Bodysuit tattooing

Gregs sole focus is aimed at semi-traditional Japanese bodysuit tattooing, which means bodysuit or one of the building blocks thereof.

The central piece of a Japanese bodysuit is the backpiece which occupies the whole bachside from neck till about 8 to 10 inches below the buttocks. This is the biggest area of the body that can be tattooed and viewed at one glimpse. The rest of the tattoos support the story you want to tell with the backpiece.

The subject matter is enhanced by background consisting of the elements spiral clouds, clouds, rocks, water, fire, waves and so called wind bars. Potentually you can add secondary elements to this to specifie passing tides or general atmosphere like cherryblossoms or maple leafs. Who then become a reoccuring element throughout the suit.

You can start and interrupt a Japanese bodysuit in several ways. Important to notice is that there are different ways to tattoo a man or a women.

For example you start with the backpiece. For a man with background, which makes it more powerfull. For a women we don't use the background so as to make it more feminine.

Next step are arms and chest. For males more chest, for a woman just a little more shoulder in the front going to the chest. Arms can be full sleeve, 3/4 or half-sleeve for males, for females always 3/4 sleeve because this gives it a distinguished feminine look.

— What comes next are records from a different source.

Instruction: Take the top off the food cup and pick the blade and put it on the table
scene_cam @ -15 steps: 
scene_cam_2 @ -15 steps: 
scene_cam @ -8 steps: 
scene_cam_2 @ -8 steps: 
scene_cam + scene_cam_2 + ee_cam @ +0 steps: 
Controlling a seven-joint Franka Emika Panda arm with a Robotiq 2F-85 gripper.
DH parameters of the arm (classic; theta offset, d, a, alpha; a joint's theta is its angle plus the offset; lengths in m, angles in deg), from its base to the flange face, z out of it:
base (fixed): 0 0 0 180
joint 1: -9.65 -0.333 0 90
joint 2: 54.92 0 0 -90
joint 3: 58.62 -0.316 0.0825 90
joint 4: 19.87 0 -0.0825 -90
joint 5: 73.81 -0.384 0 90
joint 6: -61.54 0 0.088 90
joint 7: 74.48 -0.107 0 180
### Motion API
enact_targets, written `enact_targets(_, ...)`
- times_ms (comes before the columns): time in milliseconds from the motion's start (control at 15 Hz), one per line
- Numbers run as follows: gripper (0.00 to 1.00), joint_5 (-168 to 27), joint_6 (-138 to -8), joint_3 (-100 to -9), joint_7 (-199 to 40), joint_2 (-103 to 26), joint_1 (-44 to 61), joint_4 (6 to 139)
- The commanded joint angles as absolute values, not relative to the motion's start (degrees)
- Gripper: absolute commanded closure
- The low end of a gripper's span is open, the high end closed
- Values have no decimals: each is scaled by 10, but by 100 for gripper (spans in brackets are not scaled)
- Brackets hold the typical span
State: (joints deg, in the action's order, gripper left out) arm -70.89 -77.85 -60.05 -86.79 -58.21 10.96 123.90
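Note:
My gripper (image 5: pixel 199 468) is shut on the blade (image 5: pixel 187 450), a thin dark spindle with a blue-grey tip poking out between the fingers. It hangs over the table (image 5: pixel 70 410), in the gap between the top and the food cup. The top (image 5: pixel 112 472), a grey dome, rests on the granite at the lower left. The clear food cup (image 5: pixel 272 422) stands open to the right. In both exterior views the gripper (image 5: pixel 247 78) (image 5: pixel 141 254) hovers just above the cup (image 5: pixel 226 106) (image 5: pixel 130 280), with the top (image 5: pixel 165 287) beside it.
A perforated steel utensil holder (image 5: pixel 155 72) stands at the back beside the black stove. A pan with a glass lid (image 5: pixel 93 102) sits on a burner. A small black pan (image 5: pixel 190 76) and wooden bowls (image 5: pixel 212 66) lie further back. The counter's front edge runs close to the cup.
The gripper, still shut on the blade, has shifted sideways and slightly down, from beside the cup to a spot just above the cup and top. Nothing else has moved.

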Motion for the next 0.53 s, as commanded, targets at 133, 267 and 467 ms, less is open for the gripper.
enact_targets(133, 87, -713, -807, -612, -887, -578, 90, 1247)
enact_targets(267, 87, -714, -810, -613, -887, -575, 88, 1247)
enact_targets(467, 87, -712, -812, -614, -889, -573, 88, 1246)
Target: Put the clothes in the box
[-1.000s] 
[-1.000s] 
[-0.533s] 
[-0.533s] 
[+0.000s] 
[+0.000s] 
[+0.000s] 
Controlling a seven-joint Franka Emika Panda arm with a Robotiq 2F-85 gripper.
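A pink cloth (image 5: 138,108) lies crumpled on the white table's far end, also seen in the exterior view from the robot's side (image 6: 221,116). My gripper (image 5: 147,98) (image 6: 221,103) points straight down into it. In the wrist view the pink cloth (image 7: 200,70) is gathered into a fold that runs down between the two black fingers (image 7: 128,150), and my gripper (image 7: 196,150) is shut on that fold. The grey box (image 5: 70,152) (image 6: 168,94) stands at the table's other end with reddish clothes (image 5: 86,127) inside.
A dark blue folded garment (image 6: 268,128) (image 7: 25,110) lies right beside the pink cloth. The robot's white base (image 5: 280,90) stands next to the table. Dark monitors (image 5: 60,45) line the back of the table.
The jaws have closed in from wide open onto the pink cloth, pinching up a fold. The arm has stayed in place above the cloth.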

Themes from left and right are sub-divided into feminine themes on the left and male themes on the right. An example is a dragon with an open mouth on the right, dragon mouth closed on the left. Another example a koi swimming up on the right, a koi swimming down on the left. The elements and the background of the arms are consistent with those on the back. Subject matter on the front correspond with the story of the backpiece.

This sequence is interchangable which means you can start arm/chest then other arm/chest followed with a backpiece. You can stop or pause at any moment. One sleeve is also very cool. And when that is finished you can still decide if you would like to continue. The good thing: it's an open ending and you decide. 2 sleeves? Superb! without the need to add anything else.

Are you continuing for the suit, then after backpiece and sleeves the side panels till about 1 or 2 inches above the knee get covered. Adding this to your backpiece you are now the proud owner of a so-called short suit. 3/4 or half sleeves fit best with a short suit. Did you go for full sleeves, it makes more sense to go for a full suit which intailes from ankles to neck to wrists. As a finalisation it is custom to taka a ' Shunga" small erotic, humoristic design in the armpits or between the thighs.

It's also possible to get long life symbols on your feet. Personal symbols can be added on the frontal mid-section of your side panels. Tattoos on hands and neck aren't really traditional Japanese but are becoming more common. Also sacred symbols on the top of the head within the hairline are becoming more frequent.

This is the way to a bodysuit in short. So it will take some time before you are actually ready. To get a short suit in 3 years time for example, is fairly quick. A full suit can take up to 5 to 10 years. Often one likes to pause and enjoy the open ending or simply save up for the next step in the process.

The latter can also be done in the shop; you can make regular downpayments as to always have enough credit do not disturb the process. The appointments are made every 1.,2,3 or 4 weeks, same day, same time. So as to establish a rhythm. This is most beneficial to the tattooist and yourself. And the result will be as such.

As the backgrounds and style of the tattooist in question remain constant you'll see this throughout the suit, and that's what makes a bodysuit a real bodysuit. A fully tattooed body from neck to ankles is not per se a bodysuit. That is only the case when the whole comes together and there is a harmony and a soft powerfull grace to be seen.

Suppose after two sleeves you want to change tattooist. In most cases this is not advicable, but in concideration it can yield a good result. At least always do it with respect and honouring the one who started your bodysuit story. Example: you got two cool sleeves from Greg and you would like a backpiece from Amar, Chris Garver, Horiyshi of whomever. Consider that top-tattooists mutually admire and respect each others tattoos so with some dialogue nobody loses face, which will enhance everybody's feeling of well-beeing. Not you in the least. Should you in the meanwhile whilst on holiday or as a token to a friend have a part tattooed that was destined for the bodysuit, the tattooist who started your suit can decide to not continue the tattoo. So be wise and honour the tattoo process. This works both ways, of course.